On 16 December, the students managed to take over part of the government TV station NET and unfurled banners on screen saying "Stop watching the telly - everyone onto the streets!" and launched an appeal; "the state is killing. Your silence arms them. Occupation of all public buildings!" The HQ of the anti-riot police in Athens was attacked and one of their patrol wagons was burned. These actions were quickly denounced by the government as "an attempt to overturn democracy", and also condemned by the Greek Communist Party, the KKE. In Thessaloniki, the local branches of the trade unions GSEE and ADEDY, the federation of civil servants, tried to keep the strikers cooped up in a rally in front of the Labour Exchange. High school and university students were determined to get the strikers to join their demonstration and they succeeded: 4,000 workers and students marched through the town's streets.  On 11th December militants of the KKE's student organisation had tried to block assemblies to prevent occupations (Pantheon University, the school of philosophy at Athens University). Their attempts were a failure and the occupations in Athens took place. In the district of Ayios Dimitrios the town hall was occupied and a general assembly was held, with 300 people of all generations taking part.  On 17th December, the building which houses the main trade union confederation of the country, the GEEE, in Athens, was occupied by proletarians who called themselves "insurgent workers" and issued a call to make this a place for general assemblies open to all wage earners, students and unemployed.

There was an identical scenario, with occupations and assemblies open to all, at the Athens University of Economics and the Polytechnic School.

We are publishing the declaration of these workers in struggle to help break the "cordon sanitaire" of the lying media which surrounds these struggles and presents them as no more than violent riots led by a few anarchist wreckers terrorising the population.

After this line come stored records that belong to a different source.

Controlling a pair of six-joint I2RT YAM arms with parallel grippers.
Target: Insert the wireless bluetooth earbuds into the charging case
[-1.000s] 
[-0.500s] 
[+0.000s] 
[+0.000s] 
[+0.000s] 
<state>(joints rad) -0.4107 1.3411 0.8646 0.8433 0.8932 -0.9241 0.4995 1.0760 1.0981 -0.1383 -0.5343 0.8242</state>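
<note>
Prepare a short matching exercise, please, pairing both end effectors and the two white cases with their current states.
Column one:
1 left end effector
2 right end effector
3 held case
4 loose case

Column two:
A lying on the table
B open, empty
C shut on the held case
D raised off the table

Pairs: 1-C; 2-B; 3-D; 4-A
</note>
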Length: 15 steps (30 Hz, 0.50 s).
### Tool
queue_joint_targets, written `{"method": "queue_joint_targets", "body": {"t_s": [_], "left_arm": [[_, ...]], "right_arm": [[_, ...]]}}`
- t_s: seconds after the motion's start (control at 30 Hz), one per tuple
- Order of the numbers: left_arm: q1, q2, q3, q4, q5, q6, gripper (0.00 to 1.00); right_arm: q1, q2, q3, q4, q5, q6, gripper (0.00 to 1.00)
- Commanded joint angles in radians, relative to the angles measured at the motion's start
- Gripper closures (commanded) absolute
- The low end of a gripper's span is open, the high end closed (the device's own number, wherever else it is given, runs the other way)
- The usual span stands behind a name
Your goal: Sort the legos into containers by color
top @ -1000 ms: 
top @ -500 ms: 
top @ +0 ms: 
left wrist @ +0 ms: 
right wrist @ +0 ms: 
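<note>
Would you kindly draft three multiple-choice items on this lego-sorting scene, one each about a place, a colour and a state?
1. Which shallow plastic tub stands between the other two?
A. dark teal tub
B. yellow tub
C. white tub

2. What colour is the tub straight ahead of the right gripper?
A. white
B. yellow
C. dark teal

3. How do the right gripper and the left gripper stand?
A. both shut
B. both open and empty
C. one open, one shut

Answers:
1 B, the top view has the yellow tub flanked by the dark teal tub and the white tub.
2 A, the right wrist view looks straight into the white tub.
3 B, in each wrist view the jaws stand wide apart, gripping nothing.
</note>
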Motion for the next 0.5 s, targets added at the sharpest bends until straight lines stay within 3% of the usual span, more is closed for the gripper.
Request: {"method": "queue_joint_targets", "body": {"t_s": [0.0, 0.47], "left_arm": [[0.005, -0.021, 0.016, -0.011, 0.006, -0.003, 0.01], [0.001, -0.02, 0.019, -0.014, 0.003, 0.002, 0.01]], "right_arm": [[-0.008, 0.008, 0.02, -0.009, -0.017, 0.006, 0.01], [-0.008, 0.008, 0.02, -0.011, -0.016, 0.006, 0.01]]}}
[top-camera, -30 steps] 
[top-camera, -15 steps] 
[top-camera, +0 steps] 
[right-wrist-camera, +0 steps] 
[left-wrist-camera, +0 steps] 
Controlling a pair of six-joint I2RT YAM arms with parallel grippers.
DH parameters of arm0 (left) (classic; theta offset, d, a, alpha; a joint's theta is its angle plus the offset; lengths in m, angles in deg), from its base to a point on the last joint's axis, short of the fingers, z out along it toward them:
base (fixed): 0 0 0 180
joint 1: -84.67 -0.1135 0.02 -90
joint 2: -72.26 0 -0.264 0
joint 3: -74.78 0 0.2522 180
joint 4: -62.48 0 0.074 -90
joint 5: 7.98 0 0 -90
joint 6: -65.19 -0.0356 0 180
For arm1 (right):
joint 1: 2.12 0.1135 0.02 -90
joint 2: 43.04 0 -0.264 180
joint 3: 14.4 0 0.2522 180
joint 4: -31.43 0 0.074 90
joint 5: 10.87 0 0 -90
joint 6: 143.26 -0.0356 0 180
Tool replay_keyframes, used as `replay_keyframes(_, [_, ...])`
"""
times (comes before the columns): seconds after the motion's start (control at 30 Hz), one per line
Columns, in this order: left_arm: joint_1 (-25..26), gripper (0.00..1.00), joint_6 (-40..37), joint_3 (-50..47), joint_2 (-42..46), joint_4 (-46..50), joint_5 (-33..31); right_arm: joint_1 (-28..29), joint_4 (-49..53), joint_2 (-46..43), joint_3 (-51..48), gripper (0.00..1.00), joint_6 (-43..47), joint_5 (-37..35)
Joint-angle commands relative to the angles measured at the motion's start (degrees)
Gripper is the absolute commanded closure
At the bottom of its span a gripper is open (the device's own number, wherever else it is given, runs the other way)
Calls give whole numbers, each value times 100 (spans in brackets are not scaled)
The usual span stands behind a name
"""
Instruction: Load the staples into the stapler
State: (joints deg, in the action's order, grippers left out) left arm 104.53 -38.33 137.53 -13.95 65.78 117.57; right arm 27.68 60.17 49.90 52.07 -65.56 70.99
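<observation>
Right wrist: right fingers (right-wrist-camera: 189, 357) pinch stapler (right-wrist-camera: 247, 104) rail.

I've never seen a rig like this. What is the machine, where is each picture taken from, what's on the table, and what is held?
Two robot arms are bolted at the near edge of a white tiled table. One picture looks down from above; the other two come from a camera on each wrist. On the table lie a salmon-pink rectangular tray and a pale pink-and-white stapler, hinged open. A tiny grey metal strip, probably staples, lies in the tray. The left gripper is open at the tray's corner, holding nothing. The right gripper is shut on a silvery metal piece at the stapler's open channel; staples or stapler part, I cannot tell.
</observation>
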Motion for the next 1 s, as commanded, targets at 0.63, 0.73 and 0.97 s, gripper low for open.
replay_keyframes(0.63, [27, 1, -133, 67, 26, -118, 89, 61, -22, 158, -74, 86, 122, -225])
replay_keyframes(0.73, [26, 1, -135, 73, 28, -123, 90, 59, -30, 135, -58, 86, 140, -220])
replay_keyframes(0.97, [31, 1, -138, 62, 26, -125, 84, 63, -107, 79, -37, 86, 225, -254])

This text clearly shows the strength of the feeling of workers' solidarity which animated the movement and which linked different generations of proletarians: 

"We will either determine our history ourselves or let it be determined without us

We, manual workers, employees, jobless, temporary workers, local or migrants, are not passive TV-viewers. Since the murder of Alexandros Grigoropoulos on Saturday night we participate in the demonstrations, the clashes with the police, the occupations of the centre or the neighbourhoods. Time and again we had to leave work and our daily obligations to take to the streets with the students, the university students and the other proletarians in struggle.

WE DECIDED TO OCCUPY THE BUILDING OF GSEE

To turn it into a space of free expression and a meeting point of workers.

To disperse the media-touted myth that the workers were and are absent from the clashes, and that the rage of these days was an affair of some 500 "mask-bearers", "hooligans" or some other fairy tale, while on the TV-screens the workers were presented as victims of the clash, while the capitalist crisis in Greece and Worldwide leads to countless layoffs that the media and their managers deal as a "natural phenomenon".

To flay and uncover the role of the trade union bureaucracy in the undermining of the insurrection - and not only there. GSEE and the entire trade union mechanism that supports it for decades and decades, undermines the struggles, bargain our labour power for crumbs, perpetuate the system of exploitation and wage slavery. The stance of GSEE last Wednesday is quite telling: GSEE cancelled the programmed strikers' demonstration, stopping short at the organization of a brief gathering in Syntagma Sq., making simultaneously sure that the people will be dispersed in a hurry from the Square, fearing that they might get infected by the virus of insurrection.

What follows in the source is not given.